#### Your objective:
Repeat the listing word for word. Leave every picture out.

#### Data below:

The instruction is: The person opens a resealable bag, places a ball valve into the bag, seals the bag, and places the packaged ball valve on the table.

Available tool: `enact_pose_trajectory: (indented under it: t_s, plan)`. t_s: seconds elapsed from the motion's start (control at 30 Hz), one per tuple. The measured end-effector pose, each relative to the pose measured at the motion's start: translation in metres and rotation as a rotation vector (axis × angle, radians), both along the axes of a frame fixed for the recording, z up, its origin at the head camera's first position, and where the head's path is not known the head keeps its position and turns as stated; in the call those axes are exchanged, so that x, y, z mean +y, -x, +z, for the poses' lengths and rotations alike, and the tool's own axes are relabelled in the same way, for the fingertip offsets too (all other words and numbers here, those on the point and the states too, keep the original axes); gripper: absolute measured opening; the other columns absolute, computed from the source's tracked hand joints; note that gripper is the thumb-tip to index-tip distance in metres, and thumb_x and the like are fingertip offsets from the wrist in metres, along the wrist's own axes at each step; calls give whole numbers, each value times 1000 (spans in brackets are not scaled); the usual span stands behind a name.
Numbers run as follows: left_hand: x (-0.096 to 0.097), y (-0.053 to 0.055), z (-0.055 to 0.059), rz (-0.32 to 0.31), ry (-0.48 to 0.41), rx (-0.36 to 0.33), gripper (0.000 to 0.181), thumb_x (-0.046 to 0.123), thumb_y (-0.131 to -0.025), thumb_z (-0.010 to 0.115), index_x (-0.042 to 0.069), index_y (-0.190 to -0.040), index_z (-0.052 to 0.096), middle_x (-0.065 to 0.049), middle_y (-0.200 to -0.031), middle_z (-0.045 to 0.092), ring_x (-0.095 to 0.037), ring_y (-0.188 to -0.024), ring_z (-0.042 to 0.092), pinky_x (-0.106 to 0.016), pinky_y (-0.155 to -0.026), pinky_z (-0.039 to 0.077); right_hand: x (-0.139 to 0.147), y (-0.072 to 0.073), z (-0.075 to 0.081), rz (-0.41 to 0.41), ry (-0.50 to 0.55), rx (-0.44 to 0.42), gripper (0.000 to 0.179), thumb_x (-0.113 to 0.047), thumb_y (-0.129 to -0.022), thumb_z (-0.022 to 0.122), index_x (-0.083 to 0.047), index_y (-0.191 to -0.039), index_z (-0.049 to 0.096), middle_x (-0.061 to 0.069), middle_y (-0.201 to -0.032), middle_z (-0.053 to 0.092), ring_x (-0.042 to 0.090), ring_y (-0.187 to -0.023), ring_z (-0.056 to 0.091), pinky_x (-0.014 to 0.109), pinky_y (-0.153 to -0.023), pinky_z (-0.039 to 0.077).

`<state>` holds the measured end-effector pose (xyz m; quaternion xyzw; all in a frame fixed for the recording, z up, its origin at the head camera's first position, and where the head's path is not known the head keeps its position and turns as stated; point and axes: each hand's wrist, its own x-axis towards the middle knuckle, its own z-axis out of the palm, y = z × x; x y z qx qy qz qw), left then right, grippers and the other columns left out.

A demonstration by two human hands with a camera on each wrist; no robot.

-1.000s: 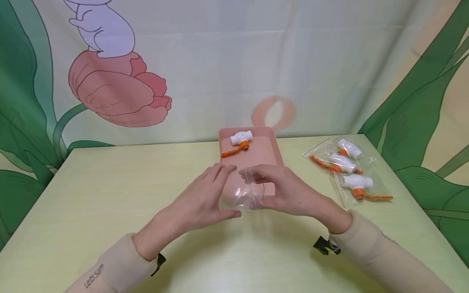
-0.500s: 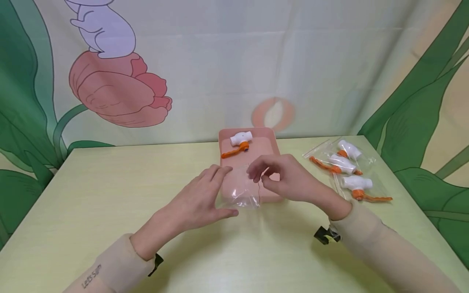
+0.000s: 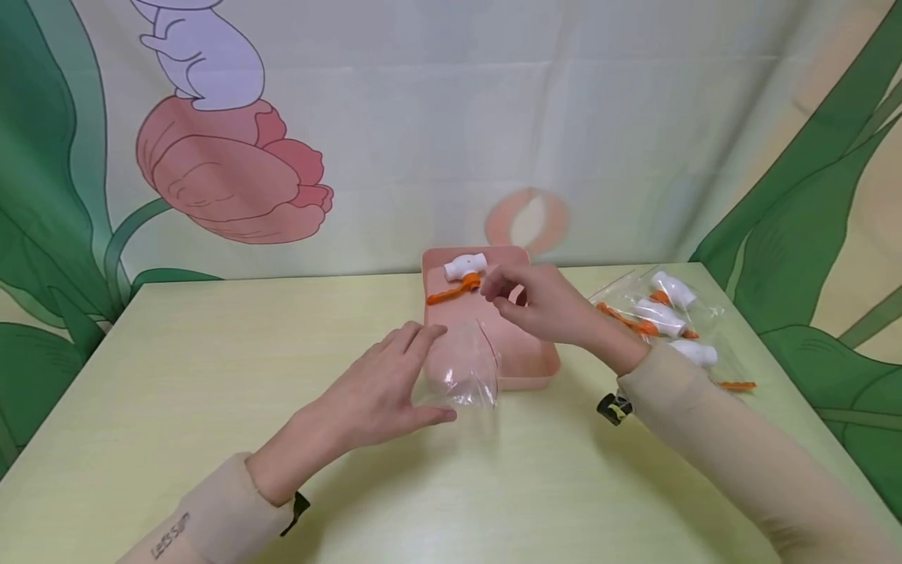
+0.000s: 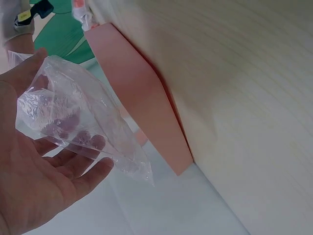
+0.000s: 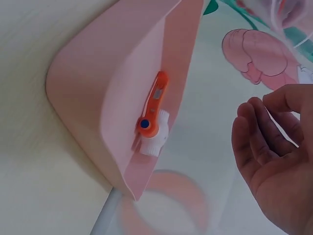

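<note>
My left hand (image 3: 384, 392) holds a clear plastic bag (image 3: 461, 368) between its thumb and bent fingers, in front of the pink tray (image 3: 521, 382). In the left wrist view the bag (image 4: 83, 115) bulges apart, and some fingers show through the film. My right hand (image 3: 539, 301) is over the tray with loosely bent fingers and nothing between them, as the right wrist view also shows. Just left of its fingertips, at the tray's far end, lies a white ball valve (image 3: 465, 266) with an orange lever handle (image 5: 156, 95).
Several white valves with orange handles lie in clear bags on the right of the table, among them one bagged valve (image 3: 661, 315) partly overlapped by another. My right sleeve (image 3: 705, 407) covers part of the nearest. A printed curtain (image 3: 395, 157) hangs behind the table's back edge.
The right hand has let go of the bag and moved up and away to the tray's far end beside the valve. The left hand stays nearly in place with the bag.
</note>
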<state>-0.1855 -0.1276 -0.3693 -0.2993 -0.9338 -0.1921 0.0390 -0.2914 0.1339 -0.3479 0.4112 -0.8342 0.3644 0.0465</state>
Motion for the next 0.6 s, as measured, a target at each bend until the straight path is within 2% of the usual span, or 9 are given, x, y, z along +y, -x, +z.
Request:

#### Output below:
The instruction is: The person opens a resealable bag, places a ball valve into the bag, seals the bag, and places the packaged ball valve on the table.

Available tool: `enact_pose_trajectory: (indented under it: t_s, plan)`. t_s: seconds elapsed from the motion's start (control at 30 Hz), one per tuple. The measured end-effector pose, each relative to the pose measured at the motion's start: translation in metres and rotation as a rotation vector (axis × angle, radians), both along the axes of a frame fixed for the recording, z up, its origin at the head camera's first position, and where the head's path is not known the head keeps its position and turns as stated; in the call those axes are exchanged, so that x, y, z mean +y, -x, +z, for the poses' lengths and rotations alike, and the tool's own axes are relabelled in the same way, for the fingertip offsets too (all other words and numbers here, those on the point and the states too, keep the original axes); gripper: absolute measured opening; the other columns absolute, computed from the source's tracked hand joints; note that gripper is the thumb-tip to index-tip distance in metres, and thumb_x and the like are fingertip offsets from the wrist in metres, along the wrist's own axes at each step; calls give whole numbers, each value times 1000 (spans in brackets are not scaled); the usual span stands behind a name.
Numbers run as follows: left_hand: x (-0.096 to 0.097), y (-0.053 to 0.055), z (-0.055 to 0.059), rz (-0.32 to 0.31), ry (-0.48 to 0.41), rx (-0.36 to 0.33), gripper (0.000 to 0.181), thumb_x (-0.046 to 0.123), thumb_y (-0.131 to -0.025), thumb_z (-0.010 to 0.115), index_x (-0.042 to 0.069), index_y (-0.190 to -0.040), index_z (-0.052 to 0.096), middle_x (-0.065 to 0.049), middle_y (-0.200 to -0.031), middle_z (-0.045 to 0.092), ring_x (-0.095 to 0.037), ring_y (-0.188 to -0.024), ring_z (-0.042 to 0.092), pinky_x (-0.106 to 0.016), pinky_y (-0.155 to -0.026), pinky_z (-0.039 to 0.077); right_hand: x (-0.139 to 0.147), y (-0.072 to 0.073), z (-0.075 to 0.081), rz (-0.41 to 0.41), ry (-0.50 to 0.55), rx (-0.44 to 0.42), gripper (0.000 to 0.179), thumb_x (-0.113 to 0.047), thumb_y (-0.129 to -0.022), thumb_z (-0.022 to 0.122), index_x (-0.083 to 0.047), index_y (-0.191 to -0.039), index_z (-0.049 to 0.096), middle_x (-0.061 to 0.069), middle_y (-0.201 to -0.032), middle_z (-0.053 to 0.092), ring_x (-0.042 to 0.090), ring_y (-0.187 to -0.023), ring_z (-0.056 to 0.091), pinky_x (-0.014 to 0.109), pinky_y (-0.153 to -0.023), pinky_z (-0.039 to 0.077).

`<state>` holds the measured end-effector pose (xyz m; quaternion xyzw; all in a frame fixed for the recording, z up, its origin at the head camera's first position, and where the head's path is not known the head keeps its position and turns as stated; point and axes: each hand's wrist, its own x-axis towards the middle knuckle, its own z-axis out of the palm, y = z × x; x y z qx qy qz qw), left then right, grippers and the other columns left out.

A demonstration by two human hands with a camera on each wrist; no robot.

-1.000s: 
-0.500s: 
+0.000s: 
+0.000s: 
+0.000s: 

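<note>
My left hand (image 3: 384, 392) holds a clear plastic bag (image 3: 461, 368) between its thumb and bent fingers, in front of the pink tray (image 3: 521, 382). In the left wrist view the bag (image 4: 83, 115) bulges apart, and some fingers show through the film. My right hand (image 3: 539, 301) is over the tray with loosely bent fingers and nothing between them, as the right wrist view also shows. Just left of its fingertips, at the tray's far end, lies a white ball valve (image 3: 465, 266) with an orange lever handle (image 5: 156, 95).
Several white valves with orange handles lie in clear bags on the right of the table, among them one bagged valve (image 3: 661, 315) partly overlapped by another. My right sleeve (image 3: 705, 407) covers part of the nearest. A printed curtain (image 3: 395, 157) hangs behind the table's back edge.
The right hand has let go of the bag and moved up and away to the tray's far end beside the valve. The left hand stays nearly in place with the bag.
</note>
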<state>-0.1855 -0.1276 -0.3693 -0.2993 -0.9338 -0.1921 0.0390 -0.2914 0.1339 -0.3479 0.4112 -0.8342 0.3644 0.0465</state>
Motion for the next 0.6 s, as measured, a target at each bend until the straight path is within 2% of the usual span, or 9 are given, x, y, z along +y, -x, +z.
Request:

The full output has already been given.